START PROVIDED DATA

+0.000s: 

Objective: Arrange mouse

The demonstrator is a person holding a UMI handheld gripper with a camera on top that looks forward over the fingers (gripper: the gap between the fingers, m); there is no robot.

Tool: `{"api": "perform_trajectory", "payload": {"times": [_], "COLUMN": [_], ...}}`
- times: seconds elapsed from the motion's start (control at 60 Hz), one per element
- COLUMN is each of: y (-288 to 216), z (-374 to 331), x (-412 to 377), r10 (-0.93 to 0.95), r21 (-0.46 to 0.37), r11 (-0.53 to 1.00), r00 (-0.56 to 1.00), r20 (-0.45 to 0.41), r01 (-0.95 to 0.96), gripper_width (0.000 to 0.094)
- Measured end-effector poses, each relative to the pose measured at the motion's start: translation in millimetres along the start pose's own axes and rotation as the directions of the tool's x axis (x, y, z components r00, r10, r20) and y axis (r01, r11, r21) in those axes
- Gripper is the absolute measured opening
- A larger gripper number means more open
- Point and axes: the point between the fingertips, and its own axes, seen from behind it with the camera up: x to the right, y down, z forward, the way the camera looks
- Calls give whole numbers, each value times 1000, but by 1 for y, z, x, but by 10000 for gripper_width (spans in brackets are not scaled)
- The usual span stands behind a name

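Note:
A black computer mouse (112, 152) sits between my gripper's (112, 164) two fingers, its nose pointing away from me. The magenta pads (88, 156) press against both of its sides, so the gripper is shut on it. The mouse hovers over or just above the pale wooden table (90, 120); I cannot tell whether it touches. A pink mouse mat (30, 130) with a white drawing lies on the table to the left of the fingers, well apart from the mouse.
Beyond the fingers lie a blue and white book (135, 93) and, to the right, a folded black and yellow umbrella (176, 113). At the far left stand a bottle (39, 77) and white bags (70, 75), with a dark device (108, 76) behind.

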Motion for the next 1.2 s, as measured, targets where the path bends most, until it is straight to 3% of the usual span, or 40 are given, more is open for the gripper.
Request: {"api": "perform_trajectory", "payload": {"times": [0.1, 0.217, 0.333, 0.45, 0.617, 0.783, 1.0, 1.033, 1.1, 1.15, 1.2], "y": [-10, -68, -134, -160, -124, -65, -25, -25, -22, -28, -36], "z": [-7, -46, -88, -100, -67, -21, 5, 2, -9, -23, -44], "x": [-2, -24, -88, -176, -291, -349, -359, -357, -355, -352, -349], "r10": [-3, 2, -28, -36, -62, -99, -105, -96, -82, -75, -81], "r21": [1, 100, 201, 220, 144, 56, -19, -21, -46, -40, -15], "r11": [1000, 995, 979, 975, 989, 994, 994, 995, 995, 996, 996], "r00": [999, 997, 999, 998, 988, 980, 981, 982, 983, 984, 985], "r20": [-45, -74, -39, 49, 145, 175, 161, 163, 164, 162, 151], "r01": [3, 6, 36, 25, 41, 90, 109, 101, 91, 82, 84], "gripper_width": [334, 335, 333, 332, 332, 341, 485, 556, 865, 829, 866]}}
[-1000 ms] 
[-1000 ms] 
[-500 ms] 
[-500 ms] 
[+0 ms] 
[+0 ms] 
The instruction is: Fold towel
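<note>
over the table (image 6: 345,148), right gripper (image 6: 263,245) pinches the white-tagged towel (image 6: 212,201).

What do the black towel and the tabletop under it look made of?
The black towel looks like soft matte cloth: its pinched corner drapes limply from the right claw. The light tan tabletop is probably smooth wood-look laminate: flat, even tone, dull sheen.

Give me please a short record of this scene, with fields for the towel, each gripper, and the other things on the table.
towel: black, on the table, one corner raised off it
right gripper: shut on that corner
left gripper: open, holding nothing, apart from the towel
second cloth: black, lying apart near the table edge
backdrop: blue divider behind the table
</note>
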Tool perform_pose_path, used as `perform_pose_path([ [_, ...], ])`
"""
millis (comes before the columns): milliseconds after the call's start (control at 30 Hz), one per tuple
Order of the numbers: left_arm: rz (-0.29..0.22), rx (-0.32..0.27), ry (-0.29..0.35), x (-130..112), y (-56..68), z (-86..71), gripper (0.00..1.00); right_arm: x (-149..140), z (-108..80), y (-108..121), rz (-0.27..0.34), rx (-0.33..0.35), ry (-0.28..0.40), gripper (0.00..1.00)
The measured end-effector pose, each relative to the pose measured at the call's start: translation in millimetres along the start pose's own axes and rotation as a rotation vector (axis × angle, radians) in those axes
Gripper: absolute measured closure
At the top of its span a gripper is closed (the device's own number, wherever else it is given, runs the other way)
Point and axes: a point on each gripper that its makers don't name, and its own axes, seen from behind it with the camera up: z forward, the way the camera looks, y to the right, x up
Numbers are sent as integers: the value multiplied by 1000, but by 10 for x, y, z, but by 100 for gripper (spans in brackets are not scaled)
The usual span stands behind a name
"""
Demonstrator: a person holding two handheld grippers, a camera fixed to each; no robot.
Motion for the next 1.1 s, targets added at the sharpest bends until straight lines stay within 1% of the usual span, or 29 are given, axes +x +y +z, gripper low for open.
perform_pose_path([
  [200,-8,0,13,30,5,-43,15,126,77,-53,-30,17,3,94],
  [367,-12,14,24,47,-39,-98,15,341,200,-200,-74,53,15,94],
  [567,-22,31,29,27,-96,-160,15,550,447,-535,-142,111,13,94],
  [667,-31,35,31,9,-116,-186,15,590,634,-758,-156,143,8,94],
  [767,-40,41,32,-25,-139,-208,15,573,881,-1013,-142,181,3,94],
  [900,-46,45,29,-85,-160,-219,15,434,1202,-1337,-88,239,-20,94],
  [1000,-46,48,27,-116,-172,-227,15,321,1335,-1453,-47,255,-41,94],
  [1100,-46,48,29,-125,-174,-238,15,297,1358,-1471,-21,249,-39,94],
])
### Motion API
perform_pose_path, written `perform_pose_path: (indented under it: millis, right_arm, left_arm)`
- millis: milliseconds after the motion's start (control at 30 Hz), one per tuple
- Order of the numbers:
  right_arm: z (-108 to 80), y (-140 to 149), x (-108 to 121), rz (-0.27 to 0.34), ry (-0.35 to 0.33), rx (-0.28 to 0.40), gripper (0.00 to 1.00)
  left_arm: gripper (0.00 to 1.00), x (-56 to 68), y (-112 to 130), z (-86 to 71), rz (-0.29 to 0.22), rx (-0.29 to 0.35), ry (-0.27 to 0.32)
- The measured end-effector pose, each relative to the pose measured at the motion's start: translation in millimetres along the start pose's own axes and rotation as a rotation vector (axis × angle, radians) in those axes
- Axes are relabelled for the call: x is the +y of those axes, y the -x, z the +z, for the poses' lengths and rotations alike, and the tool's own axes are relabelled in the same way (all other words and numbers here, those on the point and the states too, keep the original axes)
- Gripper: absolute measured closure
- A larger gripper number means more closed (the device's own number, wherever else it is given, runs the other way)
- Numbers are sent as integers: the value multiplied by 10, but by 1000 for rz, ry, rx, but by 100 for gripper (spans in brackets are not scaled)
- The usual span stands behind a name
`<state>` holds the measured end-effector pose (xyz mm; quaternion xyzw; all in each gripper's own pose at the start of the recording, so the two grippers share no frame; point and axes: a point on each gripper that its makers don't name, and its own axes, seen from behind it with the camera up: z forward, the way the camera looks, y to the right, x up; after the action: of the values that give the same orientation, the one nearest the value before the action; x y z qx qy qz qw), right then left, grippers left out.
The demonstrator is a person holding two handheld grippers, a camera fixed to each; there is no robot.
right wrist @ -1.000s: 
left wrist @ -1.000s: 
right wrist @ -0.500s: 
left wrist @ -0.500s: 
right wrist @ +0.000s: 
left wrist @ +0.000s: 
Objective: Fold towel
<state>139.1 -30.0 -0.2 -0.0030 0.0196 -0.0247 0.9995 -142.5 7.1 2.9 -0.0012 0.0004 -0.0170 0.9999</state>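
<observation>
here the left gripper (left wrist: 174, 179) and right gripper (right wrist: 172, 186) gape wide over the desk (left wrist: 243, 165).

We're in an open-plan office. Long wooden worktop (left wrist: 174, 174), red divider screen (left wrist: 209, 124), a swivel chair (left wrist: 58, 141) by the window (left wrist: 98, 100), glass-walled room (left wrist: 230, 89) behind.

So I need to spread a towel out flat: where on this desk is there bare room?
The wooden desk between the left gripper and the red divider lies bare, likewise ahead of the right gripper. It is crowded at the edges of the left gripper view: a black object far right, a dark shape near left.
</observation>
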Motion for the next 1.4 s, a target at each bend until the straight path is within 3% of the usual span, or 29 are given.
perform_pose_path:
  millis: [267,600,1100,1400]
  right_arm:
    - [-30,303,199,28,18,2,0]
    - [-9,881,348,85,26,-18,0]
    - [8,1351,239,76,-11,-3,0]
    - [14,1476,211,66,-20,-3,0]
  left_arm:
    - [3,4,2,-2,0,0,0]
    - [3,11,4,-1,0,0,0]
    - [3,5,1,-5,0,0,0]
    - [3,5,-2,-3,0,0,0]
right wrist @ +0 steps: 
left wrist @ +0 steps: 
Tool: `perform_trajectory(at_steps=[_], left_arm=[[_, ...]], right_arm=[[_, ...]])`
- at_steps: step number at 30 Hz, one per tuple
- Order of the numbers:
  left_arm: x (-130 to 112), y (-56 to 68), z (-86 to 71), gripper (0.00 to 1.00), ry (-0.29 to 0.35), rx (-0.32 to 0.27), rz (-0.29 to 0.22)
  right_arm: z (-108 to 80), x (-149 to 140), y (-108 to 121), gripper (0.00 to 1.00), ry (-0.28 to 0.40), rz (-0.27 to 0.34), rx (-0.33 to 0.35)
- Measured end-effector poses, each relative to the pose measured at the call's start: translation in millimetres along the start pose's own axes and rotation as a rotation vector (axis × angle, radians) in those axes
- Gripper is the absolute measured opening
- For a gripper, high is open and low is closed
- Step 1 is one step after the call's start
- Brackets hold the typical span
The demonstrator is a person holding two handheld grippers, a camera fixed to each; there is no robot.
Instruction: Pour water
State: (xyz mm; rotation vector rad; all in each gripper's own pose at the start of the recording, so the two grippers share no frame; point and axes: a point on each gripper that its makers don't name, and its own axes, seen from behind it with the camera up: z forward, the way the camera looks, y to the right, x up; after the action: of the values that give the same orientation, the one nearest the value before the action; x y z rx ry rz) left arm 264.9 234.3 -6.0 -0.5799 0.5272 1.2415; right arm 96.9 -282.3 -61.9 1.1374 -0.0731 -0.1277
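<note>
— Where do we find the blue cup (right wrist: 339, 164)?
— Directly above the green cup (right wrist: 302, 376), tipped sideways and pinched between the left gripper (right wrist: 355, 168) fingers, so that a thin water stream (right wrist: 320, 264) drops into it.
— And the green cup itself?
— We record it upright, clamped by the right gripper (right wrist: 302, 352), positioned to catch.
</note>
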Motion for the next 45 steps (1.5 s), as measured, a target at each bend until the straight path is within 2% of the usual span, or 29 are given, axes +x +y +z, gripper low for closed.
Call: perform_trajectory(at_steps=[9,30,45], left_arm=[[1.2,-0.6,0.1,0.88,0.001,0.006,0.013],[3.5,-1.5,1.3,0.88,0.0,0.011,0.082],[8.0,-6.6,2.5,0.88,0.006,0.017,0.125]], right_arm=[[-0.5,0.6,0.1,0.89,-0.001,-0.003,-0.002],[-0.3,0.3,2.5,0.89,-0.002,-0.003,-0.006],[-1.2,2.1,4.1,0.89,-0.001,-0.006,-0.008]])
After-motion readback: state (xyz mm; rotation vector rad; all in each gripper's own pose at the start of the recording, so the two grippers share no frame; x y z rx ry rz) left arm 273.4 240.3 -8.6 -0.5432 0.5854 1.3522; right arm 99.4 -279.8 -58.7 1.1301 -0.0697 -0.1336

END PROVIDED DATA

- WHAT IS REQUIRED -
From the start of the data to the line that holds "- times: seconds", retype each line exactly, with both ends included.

- SOLUTION TO THE EXERCISE -
+0.000s: 

Objective: Arrange mouse

The demonstrator is a person holding a UMI handheld gripper with a camera on top that looks forward over the fingers (gripper: the gap between the fingers, m); there is no robot.

Tool: `{"api": "perform_trajectory", "payload": {"times": [_], "COLUMN": [_], ...}}`
- times: seconds elapsed from the motion's start (control at 60 Hz), one per element

The answer has now been finished.